Major differentiators of GraalVM compared to the base JDK include:

  • Graal Compiler, a just-in-time (JIT) compiler.
  • GraalVM Native Image is a technology to compile Java applications ahead of time.
  • Truffle Language Implementation Framework and GraalVM SDK, a Java-based framework and a collection of APIs for developing high-performance language runtimes.
  • GraalVM Polyglot API, an API to embed guest language code in a Java-based host application.
  • JavaScript Runtime, an ECMAScript 2023-compliant JavaScript runtime, as well as Node.js.
  • LLVM Runtime is a runtime to execute languages that can be transformed into LLVM bitcode.

Goals

  • To improve the performance of Java virtual machine (JVM)-based languages to match native languages.[6][7]
  • To reduce the startup time of JVM-based applications by compiling them ahead of time.
  • To enable GraalVM integration into the Oracle Database, OpenJDK, Android/iOS, and similar custom embeddings.
  • To enable embedding guest language code in a JVM-based host application.
  • To enable mixing of code from any programming language in a single application, billed as a "polyglot application."[6][8]

History

GraalVM has its roots in the Maxine Virtual Machine project at Sun Microsystems Laboratories (now Oracle Labs).
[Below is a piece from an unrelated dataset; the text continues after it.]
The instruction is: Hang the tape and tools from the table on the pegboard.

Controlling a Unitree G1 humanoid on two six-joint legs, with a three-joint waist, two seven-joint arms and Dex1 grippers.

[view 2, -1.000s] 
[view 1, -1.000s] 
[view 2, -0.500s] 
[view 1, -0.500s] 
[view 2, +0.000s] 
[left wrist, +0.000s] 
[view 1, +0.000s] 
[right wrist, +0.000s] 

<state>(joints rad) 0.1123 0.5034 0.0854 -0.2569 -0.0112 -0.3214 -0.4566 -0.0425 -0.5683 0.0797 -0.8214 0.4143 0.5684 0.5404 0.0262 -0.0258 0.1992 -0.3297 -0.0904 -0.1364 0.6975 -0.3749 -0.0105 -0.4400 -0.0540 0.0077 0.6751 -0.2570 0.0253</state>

The project's goal was to write a Java virtual machine in Java itself to avoid the problems of developing in C++, particularly manual memory management, and benefit from meta-circular optimizations. The project changed its focus to the compiler and to hook it into the HotSpot runtime as much as possible. The GraalVM compiler, Graal, was started by manually converting the code of the HotSpot client compiler (named "C1") into Java, replacing the previous Maxine compiler.[9]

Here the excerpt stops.